Canary Wharf cleaners to ballot for strike action

Cleaners at some of Britain's leading banks and financial institutions are to vote on strike action after a long-running campaign to make bosses improve working conditions and pay them a living wage.

Submitted by Steven. on April 12, 2006

The cleaners' union T&G announced the ballot - which will begin on Monday - at a rally today (Friday) in London's Canary Wharf, where the invisible army of 850 cleaners help to maintain some of the world's costliest real estate while being paid a pittance.

The ballot follows the failure of cleaning contractors and their big money clients to make progress on improving the poor employment conditions of the cleaners.

The T&G, which represents over 600 of the Wharf's estimated 850 cleaners, is fighting for a living wage and equal pay, improved sick and holiday pay for the cleaners and recognition for their union to protect their interests in Canary Wharf. The union is working closely with London Citizens to establish a unified zone across the Wharf where pay and employment benefits of the cleaners will be equalised.

Announcing the next stages of the campaign, T&G senior industrial organiser Paul Davies said: "This is the most prestigious real estate in Europe with some of the wealthiest tenants in the world. But behind these glittering facades, the hard-working cleaners - most of them immigrants from Africa, South America and Eastern Europe - are treated miserably. The clients and contractors based here should be ashamed.

"Employers at Canary Wharf should be leading the way in the treatment of their cleaners but they will not work with us to do so. We can make progress through dialogue with the more enlightened clients and contractors. But we are clear that for those who refuse to meet to their ethical responsibilities to this vulnerable workforce, we will ballot our members on industrial action".

The T&G is seeking meetings with contractors and clients across Canary Wharf. From next week (Monday, April 10th, 2006) the process of balloting members for strategic industrial action across the Wharf will begin.

ISS, the contract cleaning company employed by investment bank Morgan Stanley, will be the first company where members are balloted as this is the company least willing to work with the T&G to address the problems faced by its cleaners.

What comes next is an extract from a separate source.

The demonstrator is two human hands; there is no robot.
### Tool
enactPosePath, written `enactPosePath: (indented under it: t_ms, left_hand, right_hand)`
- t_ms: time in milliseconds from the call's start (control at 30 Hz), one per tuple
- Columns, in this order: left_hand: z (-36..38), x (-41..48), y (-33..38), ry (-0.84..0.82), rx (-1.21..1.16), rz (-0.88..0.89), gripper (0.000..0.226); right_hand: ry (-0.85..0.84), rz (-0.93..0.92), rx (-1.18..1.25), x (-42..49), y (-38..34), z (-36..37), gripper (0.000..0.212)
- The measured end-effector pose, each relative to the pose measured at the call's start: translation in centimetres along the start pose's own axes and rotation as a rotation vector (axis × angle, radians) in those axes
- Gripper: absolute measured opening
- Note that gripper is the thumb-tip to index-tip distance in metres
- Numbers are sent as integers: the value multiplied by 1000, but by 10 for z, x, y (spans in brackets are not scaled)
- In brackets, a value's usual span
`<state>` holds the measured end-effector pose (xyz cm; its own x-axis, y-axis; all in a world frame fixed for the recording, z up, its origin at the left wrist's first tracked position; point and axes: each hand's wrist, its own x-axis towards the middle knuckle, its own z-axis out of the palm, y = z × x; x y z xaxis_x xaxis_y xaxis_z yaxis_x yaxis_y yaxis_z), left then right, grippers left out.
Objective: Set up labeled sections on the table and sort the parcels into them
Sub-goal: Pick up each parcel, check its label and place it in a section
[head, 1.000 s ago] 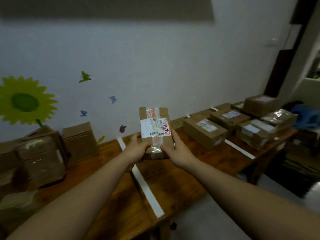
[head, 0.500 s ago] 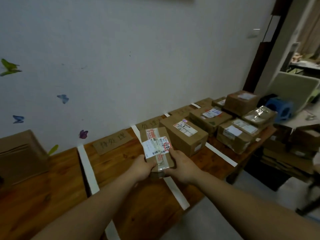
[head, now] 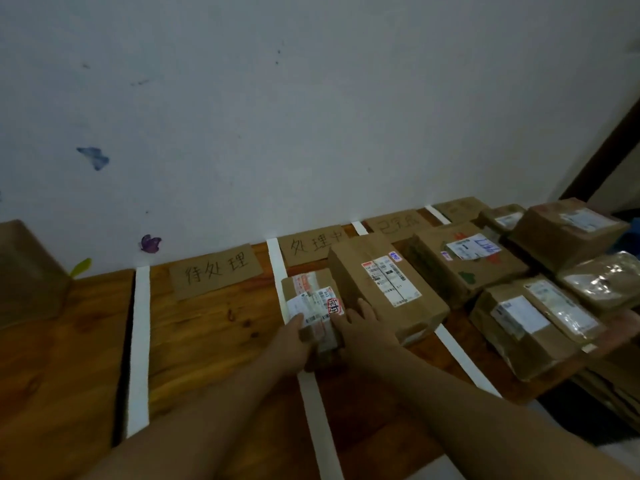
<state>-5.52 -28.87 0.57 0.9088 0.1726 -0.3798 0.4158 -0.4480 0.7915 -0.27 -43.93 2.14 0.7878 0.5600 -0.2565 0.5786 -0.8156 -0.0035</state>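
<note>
A small parcel [head: 308,299] with white shipping labels and a red-marked sticker is held between both hands over the wooden table [head: 207,334]. It is gripped at its near left corner by the left hand [head: 294,342], the thumb pressed on the top face. It is clasped along its right edge by the right hand [head: 369,327], thumb on top and fingers laid down the side. Whether its underside touches the wood cannot be told.

The parcel sits across a white tape strip [head: 317,410], part of which is hidden beneath it. Just to its right stands a large box [head: 384,289] – the right hand's fingers are squeezed into the narrow gap between the two. Behind them, flat against the wall, lies a cardboard label [head: 311,244], partly covered by the large box.

To the left, another handwritten label [head: 216,270] lies in the section bounded by a second tape strip [head: 140,341]. At the far left edge a plain brown box [head: 27,271] is seen.

The right end of the table is crowded: a box with green and red marks [head: 464,261], a front parcel [head: 530,320], a plastic-wrapped parcel [head: 606,278] and a rear box [head: 568,230] are packed close – beyond a third tape strip [head: 460,355].
</note>
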Motion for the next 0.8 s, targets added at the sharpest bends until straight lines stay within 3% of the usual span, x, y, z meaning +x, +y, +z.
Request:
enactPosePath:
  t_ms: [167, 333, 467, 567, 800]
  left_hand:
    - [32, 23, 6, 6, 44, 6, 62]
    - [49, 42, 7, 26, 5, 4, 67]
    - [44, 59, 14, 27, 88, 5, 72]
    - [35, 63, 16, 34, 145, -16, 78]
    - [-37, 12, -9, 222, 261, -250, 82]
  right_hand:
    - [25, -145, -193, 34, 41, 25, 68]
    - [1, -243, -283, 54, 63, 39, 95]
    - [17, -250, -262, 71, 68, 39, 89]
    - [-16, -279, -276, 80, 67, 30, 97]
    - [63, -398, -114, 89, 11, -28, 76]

Paul Davies added: "Cleaners are among the worst treated workers in our society but here at the Wharf the employers have taken this to another level with cleaners receiving different wages from building to building for doing the same job. It cannot be fair, for instance, that cleaners employed at HSBC and Barclays receive sick pay when they are ill but the cleaners working just hundreds of yards away at Morgan Stanley do not receive a single penny in sick pay when they are ill. And it certainly cannot be fair that Canary Wharf's cleaners will not receive one penny's worth of pension from their employer no matter how long they work for them".